Monitoring kebakaran hutan ini merupakan langkah yang seharusnya dilakukan agar dapat mencegah kebakaran hutan tersebut dengan menggunakan cita satelit MODIS untuk memonitoring jumlah titik panas (hotspot) serta melakukan pendekatan identfikasi dan analisa kejadian titik panas (hotspot) mengunakan indeks parameter cuaca curah hujan dapat digunakan untuk merepresentasikan titik panas (hotspot). Penelitian ini menggunakan parameter cuaca curah hujan untuk merepresentasikan kejadian titik panas (hotpot) diwilayah Taman Nasional Sebangau Provinsi Kalimantan Tengah dengan menggunakan variabel mediasi sifat hujan, indeks presipitasi terstandarisasi (IPts) dan indeks air tanah tersedia (ATS), serta anilisi tersebut menggunakan path analisis (analisis jalur) untuk menunjukan variabel mediasi yang baik merepresentasikan titik panas (hotspot) tersebut.
Hasil penelitian ini menunjukan pola temporal titik panas (hotspot) bulanan dari tahun 2001 hingga 2020 terjadi peningkatan jumlah titik panas (hotspot) pada bulan Agustus, September dan Oktober dimana pada bulan tersebut memasuki musim kemarau yang mengakibatkan kekurangan curah hujan sehingga meningkatkan jumlah titik panas (hotspot) di wilayah Taman Nasional Sebangau Provinsi Kalimantan Tengah selain faktor tersebut aktivitas oknum manusia yang dengan sengaja melakukan pembakaran untuk membuka lahan serta untuk kepentingan perkebunan yang biasa dilakukan ketika musim kemarau di bulan tersebut, hal ini didukung dari pola spasial titik panas (hotspot) dimana sebaran titik panas (hotspot) ini hanya terjadi di area terluar Taman Nasional Sebangau Provinsi Kalimantan Tengah dimana area tersebut bersampingan dengan perkebunan warga dan juga perusahaan sedangkan area dalam wilayah tersebut hampir tidak terdeteksi titik panas (hotspot).
Hasil pendekatan parameter cuaca curah hujan dalam mempresentasikan titik panas (hotspot) Taman Nasional Sebangau Provinsi Kalimantan Tengah dengan menggunakan variabel mediasi sifat hujan, indeks presipitasi terstandarisasi (IPts) dan indeks air tanah tersedia (ATS), menunjukan nilai variabel mediasi indeks air tanah tersedia (ATS) dapat merepresentasikan titik panas (hotspot) dengan baik meskipun hanya 40% saja, hal ini dikarenakan faktor lain selain faktor alam yaitu faktor aktivitas manusia lebih mendominasi kejadian kebakaran hutan yang mengakibatkan peningkatan titik panas (hotspot).

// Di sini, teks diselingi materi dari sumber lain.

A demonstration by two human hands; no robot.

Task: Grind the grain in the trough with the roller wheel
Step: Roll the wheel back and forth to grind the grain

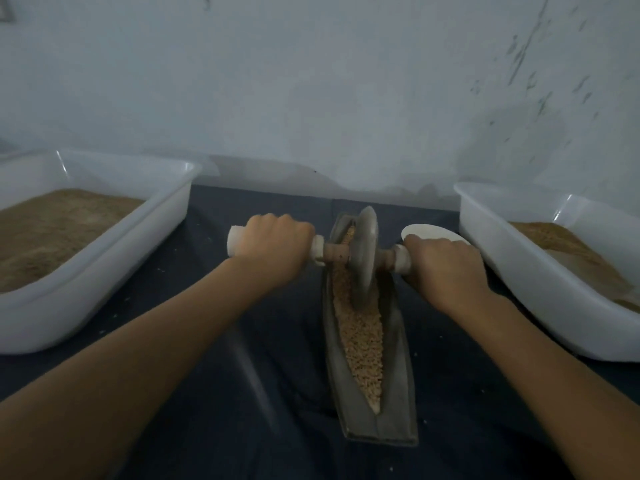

Diharapkan dengan adanya hasil penelitian ini, dapat digunakan oleh pihak terkait (pemangku kebijakan) dan masyarakat untuk langkah awal melakukan mitigasi bencana kebakaran hutan dengan melakukan monitoring titik panas (hotspot) serta sudah diketahuinya pola peningkatan dan penurunan titik panas(hotspot) di wilayah Taman Nasional Sebangau Provinsi Kalimantan Tengah menjadikan masyarakat dan pemerintah sadar akan nya faktor aktivitas manusia sangat berpengaruh dalam bencana tersebut sehingga pemerintah dibantu masyarakat sekitar dapat menidak tegas oknum yang tidak bertanggung jawab.